In the listing below, find the line with "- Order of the", then repeat exactly every line from the top through that one.

___ RECORDED INFORMATION

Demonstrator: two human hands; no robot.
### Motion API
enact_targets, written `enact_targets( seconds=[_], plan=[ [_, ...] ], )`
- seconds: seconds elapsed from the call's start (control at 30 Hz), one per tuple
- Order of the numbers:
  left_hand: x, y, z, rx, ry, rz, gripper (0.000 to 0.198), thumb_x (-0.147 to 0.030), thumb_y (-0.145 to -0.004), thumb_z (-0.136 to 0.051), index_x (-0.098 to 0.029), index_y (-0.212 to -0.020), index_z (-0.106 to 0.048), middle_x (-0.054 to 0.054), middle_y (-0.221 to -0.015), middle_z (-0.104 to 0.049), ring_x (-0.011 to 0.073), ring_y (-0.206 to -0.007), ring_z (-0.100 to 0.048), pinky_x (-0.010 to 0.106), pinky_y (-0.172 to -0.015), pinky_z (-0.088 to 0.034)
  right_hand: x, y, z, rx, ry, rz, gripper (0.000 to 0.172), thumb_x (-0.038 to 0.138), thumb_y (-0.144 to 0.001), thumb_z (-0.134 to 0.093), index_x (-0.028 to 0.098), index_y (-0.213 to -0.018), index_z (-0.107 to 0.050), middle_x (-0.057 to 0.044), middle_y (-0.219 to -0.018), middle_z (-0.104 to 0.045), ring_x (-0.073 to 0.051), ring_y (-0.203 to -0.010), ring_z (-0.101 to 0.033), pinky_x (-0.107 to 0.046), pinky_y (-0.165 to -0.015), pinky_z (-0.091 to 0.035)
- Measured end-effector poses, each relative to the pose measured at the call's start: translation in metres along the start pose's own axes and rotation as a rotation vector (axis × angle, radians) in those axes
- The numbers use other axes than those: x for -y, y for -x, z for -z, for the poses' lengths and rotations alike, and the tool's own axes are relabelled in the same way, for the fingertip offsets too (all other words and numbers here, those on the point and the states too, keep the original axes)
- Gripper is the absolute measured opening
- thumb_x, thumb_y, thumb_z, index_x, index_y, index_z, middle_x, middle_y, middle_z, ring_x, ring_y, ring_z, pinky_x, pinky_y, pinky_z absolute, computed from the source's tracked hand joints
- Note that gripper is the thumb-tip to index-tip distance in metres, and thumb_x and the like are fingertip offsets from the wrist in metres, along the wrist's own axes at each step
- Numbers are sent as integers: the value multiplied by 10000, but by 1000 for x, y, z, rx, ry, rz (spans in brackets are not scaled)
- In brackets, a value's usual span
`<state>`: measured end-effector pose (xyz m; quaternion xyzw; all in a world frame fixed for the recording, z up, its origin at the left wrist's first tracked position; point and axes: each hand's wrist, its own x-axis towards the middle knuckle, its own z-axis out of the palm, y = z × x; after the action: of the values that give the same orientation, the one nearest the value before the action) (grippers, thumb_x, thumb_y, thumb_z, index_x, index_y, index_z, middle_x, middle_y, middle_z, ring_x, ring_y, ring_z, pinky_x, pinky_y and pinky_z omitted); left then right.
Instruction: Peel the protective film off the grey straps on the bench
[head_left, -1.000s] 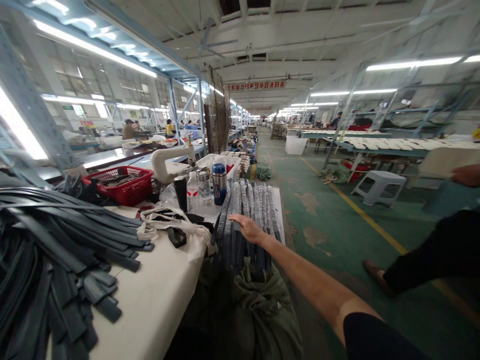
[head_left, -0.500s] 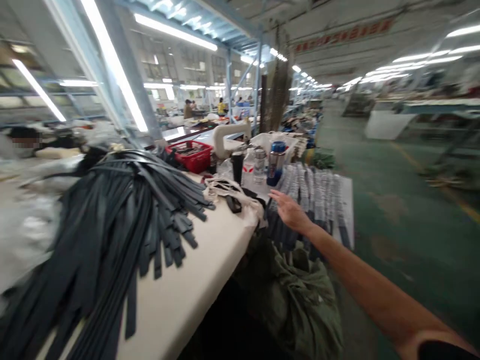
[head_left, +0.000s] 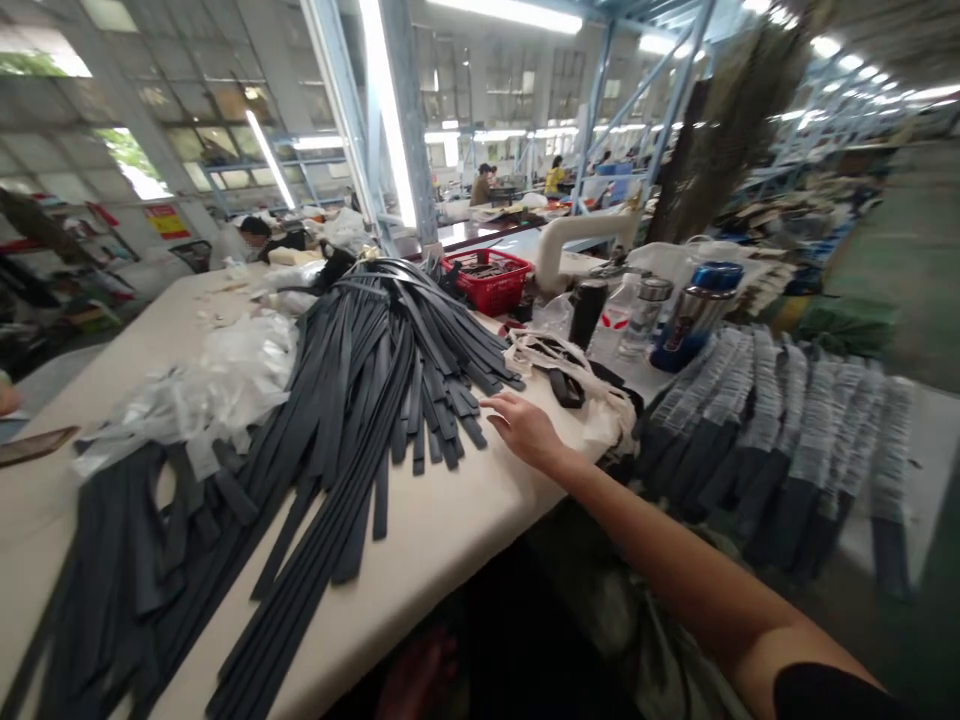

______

#### RESPONSE TO THIS TASK:
Demonstrator: two human hands; no robot.
### Motion API
enact_targets, written `enact_targets( seconds=[_], plan=[ [_, ...] ], )`
- seconds: seconds elapsed from the call's start (control at 30 Hz), one per tuple
- Order of the numbers:

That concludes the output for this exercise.